▸ **Required action**:
All lines from the first line of the material up to and including the line with "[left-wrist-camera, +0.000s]" must be copied exactly, and no others.

▸ **Dataset content**:
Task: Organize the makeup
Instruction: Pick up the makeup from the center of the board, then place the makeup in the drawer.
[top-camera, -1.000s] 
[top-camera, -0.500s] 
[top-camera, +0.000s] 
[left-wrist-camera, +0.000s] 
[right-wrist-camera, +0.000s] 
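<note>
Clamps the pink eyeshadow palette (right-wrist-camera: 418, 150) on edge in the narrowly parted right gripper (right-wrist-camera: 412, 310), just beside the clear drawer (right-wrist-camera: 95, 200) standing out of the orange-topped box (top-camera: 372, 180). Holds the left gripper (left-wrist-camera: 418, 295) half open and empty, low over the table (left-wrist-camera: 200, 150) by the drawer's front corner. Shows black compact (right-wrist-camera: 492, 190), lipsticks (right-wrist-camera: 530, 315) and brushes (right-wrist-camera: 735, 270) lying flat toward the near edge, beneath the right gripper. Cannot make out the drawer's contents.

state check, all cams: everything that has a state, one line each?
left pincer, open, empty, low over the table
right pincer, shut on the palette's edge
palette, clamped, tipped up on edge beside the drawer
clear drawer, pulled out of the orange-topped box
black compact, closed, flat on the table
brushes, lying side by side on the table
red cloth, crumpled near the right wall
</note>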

▸ **Output of the task**:
Task: Organize the makeup
Instruction: Pick up the makeup from the center of the board, then place the makeup in the drawer.
[top-camera, -1.000s] 
[top-camera, -0.500s] 
[top-camera, +0.000s] 
[left-wrist-camera, +0.000s] 

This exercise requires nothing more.